Menjelang Hari Raya Idul Fitri 1444 H, Indonesia untuk Kemanusiaan (IKa) di bawah program Pundi Insani menggalang donasi dari tanggal 4 – 17 April 2023 bertajuk Bingkisan Hari Raya untuk Si Mbah. Penggalangan ini IKa lakukan bekerja sama dengan komunitas Solidaritas Indonesia, komunitas yang beranggotakan para penyintas dan keluarga penyintas pelanggaran HAM berat masa lalu (tragedi 1965). Distribusi donasi ditujukan untuk para pemanfaat di wilayah Jabodetabek.
Ibu Uchi, sapaan dari pemilik nama lengkap Utjikowati Fauzia, merupakan koordinator komunitas Solidaritas Indonesia. Beliau mengajak staf IKa untuk turut mengantarkan donasi secara langsung kepada beberapa ‘mbah’, sekaligus bersilaturahmi. Stella Anjani bersama Astramus Tandang sebagai perwakilan dari IKa, bersama Bu Uchi mengunjungi tiga dari total tujuh orang penyintas pemanfaat program donasi Pundi Insani.
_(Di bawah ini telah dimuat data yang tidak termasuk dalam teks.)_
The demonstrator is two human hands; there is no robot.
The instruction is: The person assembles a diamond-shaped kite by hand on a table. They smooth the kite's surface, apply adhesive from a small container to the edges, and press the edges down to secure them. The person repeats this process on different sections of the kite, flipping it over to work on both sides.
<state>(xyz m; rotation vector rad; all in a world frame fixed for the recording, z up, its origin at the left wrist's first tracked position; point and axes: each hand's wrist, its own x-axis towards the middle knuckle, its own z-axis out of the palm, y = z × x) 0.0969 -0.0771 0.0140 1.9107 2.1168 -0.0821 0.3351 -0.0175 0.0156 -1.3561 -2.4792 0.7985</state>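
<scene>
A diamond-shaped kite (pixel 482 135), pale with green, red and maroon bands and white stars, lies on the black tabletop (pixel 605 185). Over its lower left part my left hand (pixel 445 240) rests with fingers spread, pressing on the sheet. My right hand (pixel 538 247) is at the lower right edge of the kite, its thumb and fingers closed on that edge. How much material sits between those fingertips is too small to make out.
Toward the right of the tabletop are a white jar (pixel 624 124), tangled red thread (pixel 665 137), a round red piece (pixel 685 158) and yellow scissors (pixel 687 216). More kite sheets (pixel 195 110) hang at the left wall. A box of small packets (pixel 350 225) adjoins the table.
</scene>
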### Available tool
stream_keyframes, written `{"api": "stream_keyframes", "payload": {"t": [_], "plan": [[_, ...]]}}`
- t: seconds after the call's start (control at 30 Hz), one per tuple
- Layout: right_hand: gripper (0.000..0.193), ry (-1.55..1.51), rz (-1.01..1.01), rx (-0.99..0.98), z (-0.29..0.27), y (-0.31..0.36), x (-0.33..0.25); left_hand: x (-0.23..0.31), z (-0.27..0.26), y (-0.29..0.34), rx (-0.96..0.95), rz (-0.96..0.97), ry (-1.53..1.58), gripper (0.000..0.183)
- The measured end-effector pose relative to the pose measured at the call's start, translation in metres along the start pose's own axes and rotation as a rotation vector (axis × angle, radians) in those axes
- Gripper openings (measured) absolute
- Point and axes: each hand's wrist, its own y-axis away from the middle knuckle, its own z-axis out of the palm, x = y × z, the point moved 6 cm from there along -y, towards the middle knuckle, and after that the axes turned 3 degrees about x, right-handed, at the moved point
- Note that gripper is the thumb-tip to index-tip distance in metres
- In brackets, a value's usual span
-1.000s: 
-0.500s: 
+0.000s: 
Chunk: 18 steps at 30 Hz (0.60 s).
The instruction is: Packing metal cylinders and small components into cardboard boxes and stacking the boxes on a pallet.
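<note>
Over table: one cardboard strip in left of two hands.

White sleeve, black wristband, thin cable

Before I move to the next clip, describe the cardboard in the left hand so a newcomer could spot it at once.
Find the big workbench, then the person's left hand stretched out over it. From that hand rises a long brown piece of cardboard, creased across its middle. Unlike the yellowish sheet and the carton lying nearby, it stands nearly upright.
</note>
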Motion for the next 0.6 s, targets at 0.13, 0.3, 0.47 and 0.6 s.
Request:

“Saya tidak lihat nominalnya. Donasi ini saya terima sebagai tanda kepedulian kepada kami,” ujar Ibu Utati penuh rasa syukur. Kini Bu Utati berusia 79 tahun. Di waktu berusia 22 tahun, beliau selama 11 tahun dipenjara tanpa sekalipun menjalani persidangan. Pemenjaraan tersebut lantaran Bu Utati terlibat dalam organisasi Pemuda Rakyat. “Padahal saya ikut karena suka menari dan menyanyi, begitu saja” kenangnya sambil tersenyum.
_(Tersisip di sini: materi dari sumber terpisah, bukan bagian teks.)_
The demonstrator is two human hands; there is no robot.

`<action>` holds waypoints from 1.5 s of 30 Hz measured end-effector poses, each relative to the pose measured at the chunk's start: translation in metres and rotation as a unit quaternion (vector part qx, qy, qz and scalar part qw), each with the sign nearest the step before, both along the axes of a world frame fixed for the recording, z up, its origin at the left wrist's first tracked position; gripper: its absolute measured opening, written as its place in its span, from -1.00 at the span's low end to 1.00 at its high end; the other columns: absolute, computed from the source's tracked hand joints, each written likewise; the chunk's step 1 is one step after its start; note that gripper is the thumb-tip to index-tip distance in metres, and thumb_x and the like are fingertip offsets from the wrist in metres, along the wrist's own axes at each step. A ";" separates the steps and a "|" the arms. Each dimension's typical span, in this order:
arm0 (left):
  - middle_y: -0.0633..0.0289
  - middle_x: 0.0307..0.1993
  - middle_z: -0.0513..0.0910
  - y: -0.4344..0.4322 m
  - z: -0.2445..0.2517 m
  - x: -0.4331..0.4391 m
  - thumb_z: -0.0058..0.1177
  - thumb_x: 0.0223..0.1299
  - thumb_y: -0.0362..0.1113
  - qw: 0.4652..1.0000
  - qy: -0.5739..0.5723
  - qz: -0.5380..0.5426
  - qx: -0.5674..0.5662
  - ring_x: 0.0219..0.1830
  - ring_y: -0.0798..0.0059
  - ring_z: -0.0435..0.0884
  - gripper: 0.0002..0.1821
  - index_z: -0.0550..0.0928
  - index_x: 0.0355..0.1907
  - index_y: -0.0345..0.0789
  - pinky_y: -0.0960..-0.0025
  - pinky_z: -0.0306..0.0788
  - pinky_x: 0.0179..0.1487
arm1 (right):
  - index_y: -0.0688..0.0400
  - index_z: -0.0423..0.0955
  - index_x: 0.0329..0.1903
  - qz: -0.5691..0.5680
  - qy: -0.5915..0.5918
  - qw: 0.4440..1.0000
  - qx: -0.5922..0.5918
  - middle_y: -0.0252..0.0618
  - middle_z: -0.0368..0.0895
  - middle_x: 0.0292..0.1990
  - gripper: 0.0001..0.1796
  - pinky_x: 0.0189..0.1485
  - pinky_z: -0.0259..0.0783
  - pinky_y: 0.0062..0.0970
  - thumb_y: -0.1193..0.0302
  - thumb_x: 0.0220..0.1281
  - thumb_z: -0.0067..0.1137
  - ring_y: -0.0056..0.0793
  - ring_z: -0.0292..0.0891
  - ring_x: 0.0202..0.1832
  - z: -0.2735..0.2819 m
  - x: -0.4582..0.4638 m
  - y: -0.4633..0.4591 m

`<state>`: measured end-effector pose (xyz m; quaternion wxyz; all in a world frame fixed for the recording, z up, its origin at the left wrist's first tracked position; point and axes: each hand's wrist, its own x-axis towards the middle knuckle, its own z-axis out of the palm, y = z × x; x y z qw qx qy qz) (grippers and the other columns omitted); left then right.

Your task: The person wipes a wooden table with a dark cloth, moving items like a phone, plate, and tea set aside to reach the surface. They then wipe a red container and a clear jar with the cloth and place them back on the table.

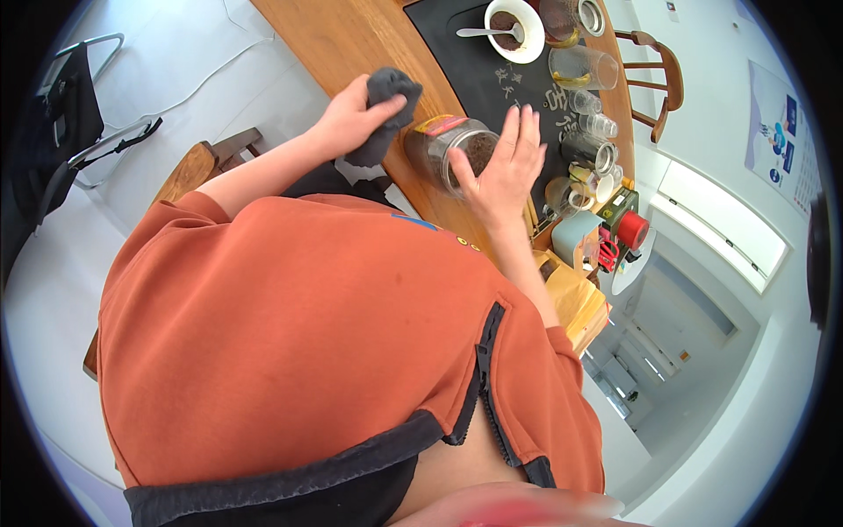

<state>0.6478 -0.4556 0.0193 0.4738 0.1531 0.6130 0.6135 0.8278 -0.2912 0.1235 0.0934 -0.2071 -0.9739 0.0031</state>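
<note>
My left hand (352, 115) grips a crumpled dark grey cloth (388, 115) above the wooden table's near edge. Just right of it stands a large clear jar (431, 155), uncapped, with a red and yellow label and dark brown loose contents showing through its mouth. Beside the jar's mouth, my right hand (504, 168) is spread, its thumb over the rim; whether it touches the rim I cannot tell. Farther off, a white bowl (535, 49) of dark brown powder with a metal spoon (484, 31) sits on a black tray (454, 53).
Several glass vessels line the tray's far side, including a glass pitcher (586, 69) and small cups (586, 102). To the right are a light blue container (574, 240), red scissors (608, 253), a red-lidded item (633, 229) and a brown paper bag (573, 293). Chairs (670, 79) stand around the table.
</note>
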 end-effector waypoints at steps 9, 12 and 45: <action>0.14 0.06 0.71 0.106 -0.006 0.015 0.20 0.45 -0.08 0.988 0.014 -0.147 0.052 0.14 0.40 0.64 -0.53 0.59 0.22 -0.36 0.31 0.46 0.27 | 0.39 0.17 0.48 0.011 0.037 0.991 -0.126 0.25 0.32 0.39 0.12 0.42 0.28 0.04 -0.26 0.20 0.28 0.24 0.29 0.40 -0.024 0.002 -0.006; 0.03 0.07 0.71 0.149 -0.008 0.000 0.16 0.44 -0.02 0.932 0.175 -0.319 0.008 0.10 0.25 0.67 -0.48 0.58 0.22 -0.39 0.26 0.48 0.24 | 0.36 0.15 0.52 0.022 0.037 0.992 -0.116 0.22 0.28 0.45 0.19 0.42 0.25 0.17 -0.35 0.16 0.24 0.23 0.25 0.46 -0.020 -0.002 -0.003; 0.28 -0.01 0.70 0.035 0.099 -0.080 0.04 0.55 0.15 0.994 -0.062 -0.090 -0.017 0.03 0.52 0.60 -0.42 0.63 0.23 -0.34 0.36 0.45 0.18 | 0.14 0.15 0.60 -0.138 0.006 0.961 -0.239 0.08 0.10 0.58 0.22 0.53 0.07 0.24 -0.08 -0.10 0.51 0.13 -0.05 0.63 0.006 0.010 -0.010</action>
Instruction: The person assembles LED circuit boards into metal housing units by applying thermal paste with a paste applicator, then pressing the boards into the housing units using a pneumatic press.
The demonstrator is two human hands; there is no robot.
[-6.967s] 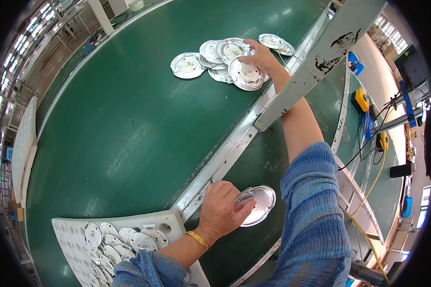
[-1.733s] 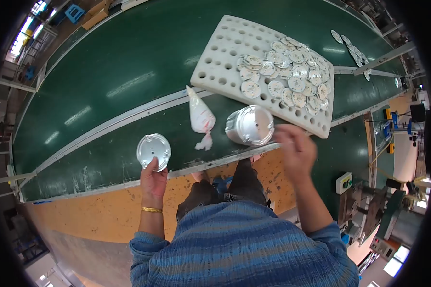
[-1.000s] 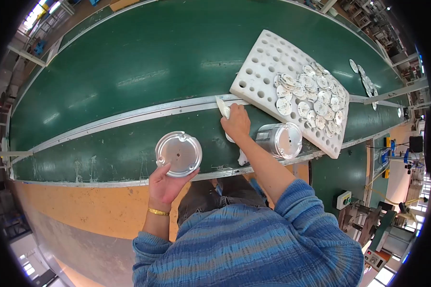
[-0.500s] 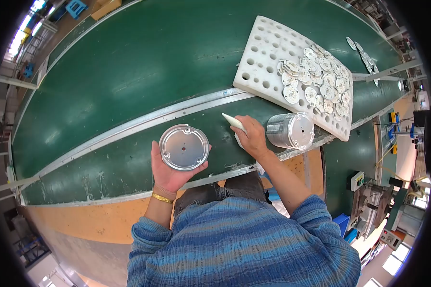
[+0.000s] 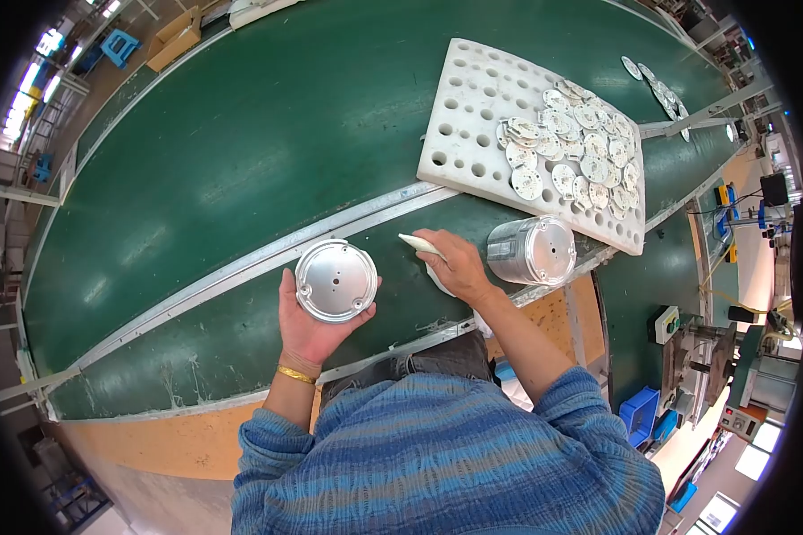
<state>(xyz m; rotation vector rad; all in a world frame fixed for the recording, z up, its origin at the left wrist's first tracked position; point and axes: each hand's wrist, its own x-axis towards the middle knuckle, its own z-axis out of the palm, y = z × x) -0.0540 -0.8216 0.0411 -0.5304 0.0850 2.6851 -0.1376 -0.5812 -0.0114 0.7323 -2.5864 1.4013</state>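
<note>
My left hand (image 5: 310,332) is wrapped round a round metal housing (image 5: 336,299), its silvery disc face with small holes turned up at me. To the right, my right hand (image 5: 455,266) grips a white tapered tool (image 5: 417,242) whose tip points left toward the housing. A whitish piece (image 5: 439,280) hangs below the same hand; its kind does not show. Just right of my right hand, a metal cylinder (image 5: 517,251) lies on its side on the bench, its similar drilled end face (image 5: 553,250) facing right.
Behind the cylinder, a white board with holes (image 5: 451,143) carries many loose round white discs (image 5: 584,147). More discs (image 5: 660,89) lie at the far right of the green bench (image 5: 241,134). A metal rail (image 5: 268,241) runs along it. A blue bin (image 5: 638,417) stands lower right.
The view has shifted a little. In my right hand the white tool has swung flatter, its tip now more to the left. My left hand still holds the housing.
</note>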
Kedua penyintas tragedi 1965 lainnya yang dikunjungi Bu Uchi bersama perwakilan IKa adalah Bapak Madarif (74 tahun) dan Harun Sulaiman (81 tahun). Berbeda dengan Bu Utati yang menjalani masa penjara di Jakarta, Bukit Duri, Pak Darip dan Pak Harun diasingkan ke Pulau Buru. Perbedaan usia yang cukup jauh antara kedua Bapak ketika menghabiskan masa mudanya di pengasingan, membuat Pak Harun sempat berseloroh, “kalau saya besar di neraka, bisa dibilang Pak Darip ini lahirnya di neraka”.
Di rumah Pak Darip, sambil menyantap sajian berbuka puasa, kedua Bapak menceritakan pengalaman hidup mereka. Sedikit berbeda dari Pak Harun yang bertutur tenang, Pak Darip berkisah penuh semangat seolah apa yang dialaminya di Pulau Buru baru terjadi kemarin. Pak Harun menyampaikan bahwa kedua anaknya telah meninggal mendahului dirinya. Walau kehilangan masih terasa dalam pertanyaan Pak Harun, mengapa anaknya pergi dahulu, tetapi semangat dan optimisme Pak Harun untuk menjalani hidup lebih kuat terasa. Pak Harun menawarkan jika ada teks-teks kuno beraksara Jawa yang ingin diterjemahkan ke dalam Bahasa Indonesia, beliau dapat melakukannya. Selain sastra Jawa, beliau juga menguasai tembang Jawa.
Di akhir kunjungan, Bu Uchi menyampaikan keinginannya untuk melakukan preservasi berbagai peninggalan dari para penyintas tragedi 1965. Tidak hanya buku-buku koleksi para penyintas, tetapi juga berbagai arsip karya intelektual para penyintas seperti lagu, puisi, dan catatan harian. Harapannya penyimpanan atas memorabilia tersebut, sekaligus juga merawat ingatan sejarah bangsa.